Florian Rodari, Victor Hugo, précurseur a posteriori, Editions URDLA, 2007 « L’Esprit de la lettre », Exposition à la Maison de Victor Hugo, Paris, place des Vosges, jusqu’au 3 février 2008

Cela fait plusieurs années déjà que Florian Rodari, poète, éditeur, critique, à qui l’on doit d’excellents livres sur Palézieux, Calvi di Bergolo ou Edmond Quinche, interroge l’œuvre dessinée de Victor Hugo. Après une exposition pionnière au Drawing center de New York, dont le très beau texte de présentation vient d’être traduit en français, l’écrivain nous propose une nouvelle et passionnante aventure place des Vosges : « L’Esprit de la lettre ».

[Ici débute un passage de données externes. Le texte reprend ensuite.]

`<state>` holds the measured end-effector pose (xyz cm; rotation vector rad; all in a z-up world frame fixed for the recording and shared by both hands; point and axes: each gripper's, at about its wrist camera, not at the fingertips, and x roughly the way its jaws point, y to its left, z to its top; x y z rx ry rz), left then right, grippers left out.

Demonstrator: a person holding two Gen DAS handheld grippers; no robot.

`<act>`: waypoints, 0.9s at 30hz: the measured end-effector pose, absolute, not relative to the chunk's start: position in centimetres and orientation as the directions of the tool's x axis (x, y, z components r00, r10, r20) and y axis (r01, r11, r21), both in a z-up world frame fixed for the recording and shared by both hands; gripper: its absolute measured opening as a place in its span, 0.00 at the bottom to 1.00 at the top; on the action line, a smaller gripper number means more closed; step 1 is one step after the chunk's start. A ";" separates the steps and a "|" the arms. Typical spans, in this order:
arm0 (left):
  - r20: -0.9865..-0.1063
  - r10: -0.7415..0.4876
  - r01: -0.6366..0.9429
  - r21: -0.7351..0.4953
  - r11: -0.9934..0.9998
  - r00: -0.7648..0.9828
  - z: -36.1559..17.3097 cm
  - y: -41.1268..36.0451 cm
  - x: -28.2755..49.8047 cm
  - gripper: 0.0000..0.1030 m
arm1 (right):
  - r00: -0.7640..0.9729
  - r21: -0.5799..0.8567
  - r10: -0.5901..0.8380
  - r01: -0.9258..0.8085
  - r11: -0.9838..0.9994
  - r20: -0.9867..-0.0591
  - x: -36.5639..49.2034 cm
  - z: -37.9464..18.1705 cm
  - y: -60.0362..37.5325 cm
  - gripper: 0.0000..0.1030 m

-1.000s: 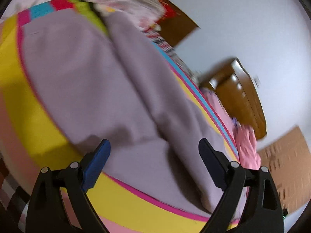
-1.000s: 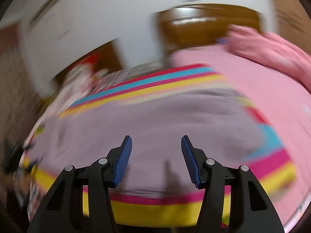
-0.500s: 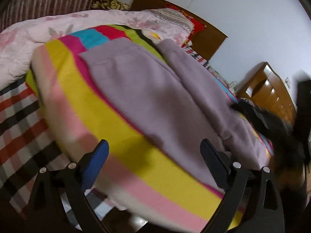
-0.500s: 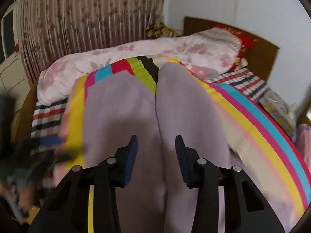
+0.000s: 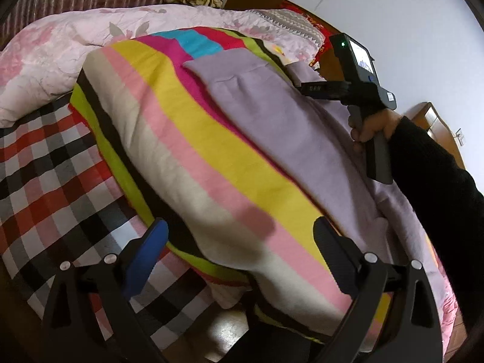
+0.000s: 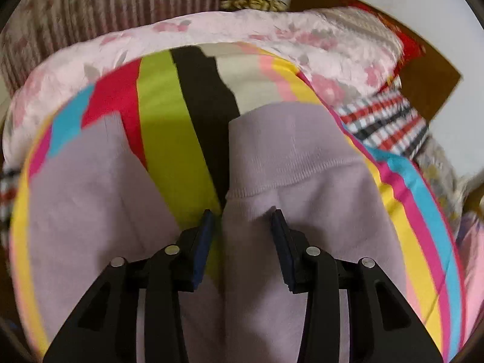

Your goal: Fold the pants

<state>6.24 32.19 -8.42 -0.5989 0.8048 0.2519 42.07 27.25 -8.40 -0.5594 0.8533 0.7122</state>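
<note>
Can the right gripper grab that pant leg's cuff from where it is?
Probably yes. The right gripper hangs right over the cuff of one leg of the pants, jaws partly open and nothing between them. Nothing covers the cuff.

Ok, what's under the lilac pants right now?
The lilac pants lie on the striped blanket, which sits on a checked sheet. What the pants themselves cover can't be seen.

Lilac pants [image 6: 296, 163], rainbow-striped blanket [image 5: 211, 157]

pants [image 6: 296, 163] waist cut off below, curtain [image 6: 90, 9] blurred
</note>
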 end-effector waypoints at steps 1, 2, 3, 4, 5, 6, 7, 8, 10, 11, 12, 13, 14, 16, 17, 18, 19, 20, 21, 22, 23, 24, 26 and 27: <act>-0.740 -0.011 -0.431 -0.405 0.806 0.673 -8.5 32.4 6.3 0.94 | 0.456 -0.150 0.347 -0.755 0.639 -0.819 42.1 -8.4 27.1 0.30; -0.740 -0.013 -0.433 -0.408 0.804 0.673 -8.6 32.6 6.3 0.94 | 0.468 -0.158 0.350 -0.752 0.640 -0.811 42.2 -8.3 26.8 0.09; -0.739 -0.015 -0.434 -0.412 0.801 0.674 -8.6 32.8 6.4 0.94 | 0.480 -0.169 0.353 -0.752 0.637 -0.803 42.0 -8.2 26.5 0.04; -0.735 -0.020 -0.432 -0.419 0.799 0.678 -8.4 33.0 6.6 0.94 | 0.470 -0.135 0.389 -0.757 0.639 -0.793 42.1 -7.5 25.8 0.04; -0.727 -0.029 -0.424 -0.432 0.796 0.686 -8.1 33.4 6.9 0.94 | 0.459 -0.093 0.425 -0.757 0.647 -0.780 42.3 -6.7 25.2 0.04; -0.706 -0.049 -0.406 -0.462 0.789 0.707 -7.6 34.0 7.3 0.94 | 0.445 -0.028 0.490 -0.761 0.648 -0.750 42.0 -5.0 24.2 0.04; -0.685 -0.068 -0.390 -0.490 0.780 0.725 -7.1 34.4 7.6 0.94 | 0.427 0.019 0.538 -0.770 0.638 -0.727 41.5 -3.8 23.8 0.04; -0.662 -0.087 -0.372 -0.521 0.768 0.745 -6.6 35.0 8.0 0.94 | 0.400 0.074 0.596 -0.786 0.614 -0.696 40.8 -2.2 23.2 0.04; -0.569 -0.179 -0.281 -0.626 0.727 0.803 -5.2 36.8 10.1 0.96 | 0.342 0.149 0.689 -0.824 0.547 -0.639 38.8 0.5 22.3 0.04; -0.530 -0.208 -0.249 -0.662 0.707 0.822 -4.7 37.5 10.9 0.96 | 0.305 0.181 0.726 -0.843 0.507 -0.616 37.6 1.5 22.1 0.04; -0.482 -0.229 -0.216 -0.701 0.679 0.846 -4.3 38.5 11.9 0.96 | 0.284 0.194 0.743 -0.853 0.484 -0.606 36.9 1.9 22.1 0.04; -0.426 -0.251 -0.180 -0.745 0.642 0.869 -4.0 39.8 13.1 0.98 | 0.259 0.207 0.759 -0.865 0.457 -0.597 35.8 2.2 22.2 0.04; -0.366 -0.292 -0.138 -0.799 0.585 0.883 -4.0 41.3 14.9 0.98 | 0.245 0.208 0.765 -0.873 0.441 -0.595 34.9 2.1 22.5 0.04; -0.312 -0.377 -0.098 -0.866 0.491 0.872 -4.8 43.1 18.1 0.98 | 0.246 0.188 0.757 -0.880 0.436 -0.605 33.8 1.5 23.3 0.04; -0.285 -0.413 -0.090 -0.898 0.431 0.865 -5.6 43.8 19.8 0.97 | 0.250 0.175 0.747 -0.882 0.439 -0.616 33.3 0.8 23.8 0.04; -0.275 -0.430 -0.095 -0.914 0.394 0.860 -6.2 44.1 20.7 0.96 | 0.249 0.171 0.739 -0.881 0.442 -0.626 33.0 0.2 24.3 0.04; -0.264 -0.452 -0.099 -0.929 0.356 0.852 -6.9 44.3 21.9 0.96 | 0.243 0.170 0.728 -0.880 0.443 -0.641 32.7 -0.6 24.8 0.04; -0.270 -0.459 -0.105 -0.930 0.352 0.847 -7.2 44.3 22.5 0.96 | 0.238 0.166 0.718 -0.881 0.443 -0.654 32.3 -1.0 25.2 0.09; -0.294 -0.449 -0.126 -0.922 0.365 0.844 -7.4 44.2 22.8 0.96 | 0.215 0.162 0.700 -0.888 0.431 -0.681 31.7 -1.8 25.8 0.14; -0.336 -0.430 -0.166 -0.908 0.385 0.838 -7.7 44.1 22.8 0.96 | 0.191 0.167 0.687 -0.892 0.419 -0.701 31.2 -2.3 26.0 0.15; -0.362 -0.421 -0.189 -0.898 0.398 0.831 -7.9 44.0 22.7 0.96 | 0.159 0.183 0.674 -0.895 0.407 -0.722 30.5 -2.6 26.0 0.15; -0.380 -0.414 -0.203 -0.889 0.409 0.828 -8.1 43.9 22.3 0.96 | 0.119 0.218 0.682 -0.896 0.387 -0.722 29.7 -2.5 25.2 0.15; -0.390 -0.401 -0.211 -0.882 0.422 0.829 -9.2 44.2 21.4 0.87 | 0.122 0.243 0.724 -0.893 0.379 -0.679 28.5 -1.4 22.8 0.16; -0.391 -0.406 -0.211 -0.883 0.420 0.826 -9.6 44.4 21.2 0.81 | 0.153 0.245 0.736 -0.882 0.403 -0.660 28.0 -0.8 20.9 0.27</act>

En confrontant les dessins du poète, qui étaient destinés au cercle familial, avec des œuvres d’artistes du siècle suivant (Pougny, Ernst, Schwitters, Michaux…), l’enjeu n’est pas tant de montrer une quelconque influence des dessins hugoliens que d’explorer ce que la liberté moderne doit à ce mouvement obscur, à cette pulsation souterraine qui fait sourdre toute poésie vraie. L’art de Hugo était d’un travailleur enchaîné à son poste d’écriture. Art du hasard et du rêve, issu d’un retournement de plume, d’une tasse renversée, d’un morceau de dentelle improvisé pochoir, il ouvrait des routes. « Son activité s’exerce à la table, avec pour seuls instruments la plume, l’encre et le papier ; elle ne diffère guère des gestes accomplis par l’écrivain, et la distance de l’œil à la page est sensiblement la même », constate Rodari. Du lavis, du pliage, des taches naît tout un sabbat de lettres folles, monogrammes scellés, noirs gibets, aigles héraldiques, paysages fantômes, tel ce gigantesque Burg à la Croix que sculpte une lueur de flamme. Et cette nuit originelle et future nous est étrangement familière.